Aim of the task » Give back the full listing as written. No pictures go with it.

Data section »
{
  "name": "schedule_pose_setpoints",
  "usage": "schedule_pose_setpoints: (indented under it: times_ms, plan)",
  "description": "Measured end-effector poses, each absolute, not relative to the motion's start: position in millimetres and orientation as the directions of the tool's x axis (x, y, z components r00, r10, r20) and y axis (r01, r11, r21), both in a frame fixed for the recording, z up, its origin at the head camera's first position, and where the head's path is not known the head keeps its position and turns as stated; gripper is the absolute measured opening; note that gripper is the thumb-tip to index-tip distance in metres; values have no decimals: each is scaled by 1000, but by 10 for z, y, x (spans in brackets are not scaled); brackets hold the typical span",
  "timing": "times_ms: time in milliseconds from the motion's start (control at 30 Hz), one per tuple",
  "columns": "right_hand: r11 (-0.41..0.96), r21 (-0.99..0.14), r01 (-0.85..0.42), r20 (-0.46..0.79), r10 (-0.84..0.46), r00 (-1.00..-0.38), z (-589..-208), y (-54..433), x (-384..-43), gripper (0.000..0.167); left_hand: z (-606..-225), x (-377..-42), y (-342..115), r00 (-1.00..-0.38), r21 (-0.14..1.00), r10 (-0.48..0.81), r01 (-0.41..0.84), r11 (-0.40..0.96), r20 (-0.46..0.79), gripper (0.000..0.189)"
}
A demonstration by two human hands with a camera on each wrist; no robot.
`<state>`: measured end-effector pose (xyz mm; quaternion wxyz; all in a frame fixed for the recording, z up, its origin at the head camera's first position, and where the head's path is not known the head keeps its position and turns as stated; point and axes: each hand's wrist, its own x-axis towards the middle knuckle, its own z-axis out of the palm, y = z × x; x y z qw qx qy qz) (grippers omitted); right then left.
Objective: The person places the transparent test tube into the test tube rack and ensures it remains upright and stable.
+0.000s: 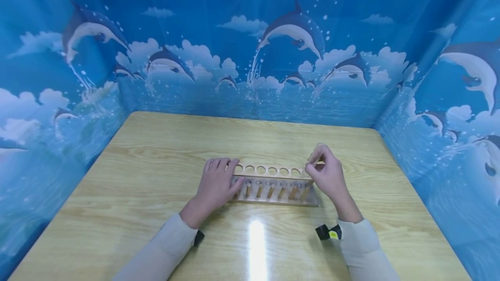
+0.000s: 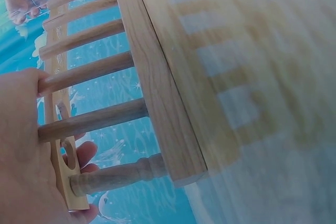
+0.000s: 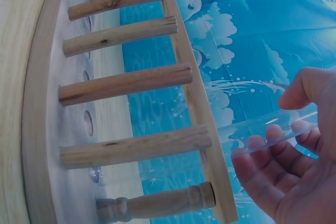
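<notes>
A wooden test tube rack (image 1: 275, 203) with a row of upright pegs and a top rail of round holes stands on the table. My left hand (image 1: 218, 183) grips the rack's left end, the thumb in front and fingers behind the top rail (image 2: 76, 201). At the other end, my right hand (image 1: 330, 176) pinches a clear test tube (image 3: 249, 129) between thumb and fingers. In the right wrist view the tube's lower part passes through the top rail near the end post (image 3: 157, 203). Its bottom tip is hard to make out.
The wood-grain table (image 1: 175, 138) extends around the rack on all sides. Blue curtains (image 1: 250, 94) printed with dolphins enclose the back and both sides. A bright reflection lies on the table in front of the rack.
</notes>
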<state>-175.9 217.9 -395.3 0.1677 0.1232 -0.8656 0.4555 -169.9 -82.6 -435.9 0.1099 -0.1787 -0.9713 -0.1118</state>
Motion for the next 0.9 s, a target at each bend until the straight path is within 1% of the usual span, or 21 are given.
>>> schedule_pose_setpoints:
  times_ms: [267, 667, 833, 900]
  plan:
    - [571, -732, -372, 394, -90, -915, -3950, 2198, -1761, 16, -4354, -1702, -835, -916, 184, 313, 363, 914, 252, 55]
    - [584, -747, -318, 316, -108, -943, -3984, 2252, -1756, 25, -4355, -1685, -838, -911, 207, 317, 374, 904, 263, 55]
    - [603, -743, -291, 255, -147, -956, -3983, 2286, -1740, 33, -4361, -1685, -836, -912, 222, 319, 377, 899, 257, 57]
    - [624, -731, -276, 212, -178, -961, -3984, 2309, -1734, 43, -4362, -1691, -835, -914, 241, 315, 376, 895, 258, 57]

Expected answer »
{
  "name": "schedule_pose_setpoints",
  "usage": "schedule_pose_setpoints: (indented under it: times_ms, plan)",
  "description": "Measured end-effector poses, each absolute, not relative to the motion's start: position in millimetres and orientation as the directions of the tool's x axis (x, y, z components r00, r10, r20) and y axis (r01, r11, r21), both in a frame fixed for the recording, z up, its origin at the head camera's first position, and where the head's path is not known the head keeps its position and turns as stated; gripper is the absolute measured opening; note that gripper is the thumb-tip to index-tip distance in metres; values have no decimals: each is scaled by 1000, but by 10 for z, y, x (spans in brackets are not scaled); brackets hold the typical span",
  "timing": "times_ms: time in milliseconds from the motion's start (control at 30 Hz), one per tuple",
  "columns": "right_hand: r11 (-0.41..0.96), r21 (-0.99..0.14), r01 (-0.85..0.42), r20 (-0.46..0.79), r10 (-0.84..0.46), r00 (-1.00..-0.38), z (-589..-208), y (-54..433), x (-384..-43), gripper (0.000..0.167); left_hand: z (-606..-225), x (-377..-42), y (-342..115), r00 (-1.00..-0.38), r21 (-0.14..1.00), r10 (-0.48..0.81), r01 (-0.41..0.84), r11 (-0.40..0.96), r20 (-0.46..0.79), gripper (0.000..0.189)"
}
A demonstration by two human hands with a camera on each wrist; no robot.
`<state>`: measured end-effector pose (xyz mm; quaternion wxyz; all in a frame fixed for the recording, z up, its origin at the head camera's first position, and where the head's path is not known the head keeps its position and turns as stated; point and axes: each hand's wrist, its own x-axis towards the middle knuckle, its own z-axis out of the palm, y = z × x; x y z qw qx qy qz) (grippers omitted); right then left.
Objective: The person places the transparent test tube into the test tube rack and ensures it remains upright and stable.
+0.000s: 
+0.000s: 
+0.000s: 
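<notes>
A wooden test tube rack (image 1: 275, 203) with a row of upright pegs and a top rail of round holes stands on the table. My left hand (image 1: 218, 183) grips the rack's left end, the thumb in front and fingers behind the top rail (image 2: 76, 201). At the other end, my right hand (image 1: 330, 176) pinches a clear test tube (image 3: 249, 129) between thumb and fingers. In the right wrist view the tube's lower part passes through the top rail near the end post (image 3: 157, 203). Its bottom tip is hard to make out.
The wood-grain table (image 1: 175, 138) extends around the rack on all sides. Blue curtains (image 1: 250, 94) printed with dolphins enclose the back and both sides. A bright reflection lies on the table in front of the rack.
</notes>
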<state>-175.9 217.9 -395.3 0.1677 0.1232 -0.8656 0.4555 -169.9 -82.6 -435.9 0.1099 -0.1787 -0.9713 -0.1118</state>
Motion for the next 0.9 s, a target at each bend until the straight path is within 1% of the usual span, or 21 are given.
>>> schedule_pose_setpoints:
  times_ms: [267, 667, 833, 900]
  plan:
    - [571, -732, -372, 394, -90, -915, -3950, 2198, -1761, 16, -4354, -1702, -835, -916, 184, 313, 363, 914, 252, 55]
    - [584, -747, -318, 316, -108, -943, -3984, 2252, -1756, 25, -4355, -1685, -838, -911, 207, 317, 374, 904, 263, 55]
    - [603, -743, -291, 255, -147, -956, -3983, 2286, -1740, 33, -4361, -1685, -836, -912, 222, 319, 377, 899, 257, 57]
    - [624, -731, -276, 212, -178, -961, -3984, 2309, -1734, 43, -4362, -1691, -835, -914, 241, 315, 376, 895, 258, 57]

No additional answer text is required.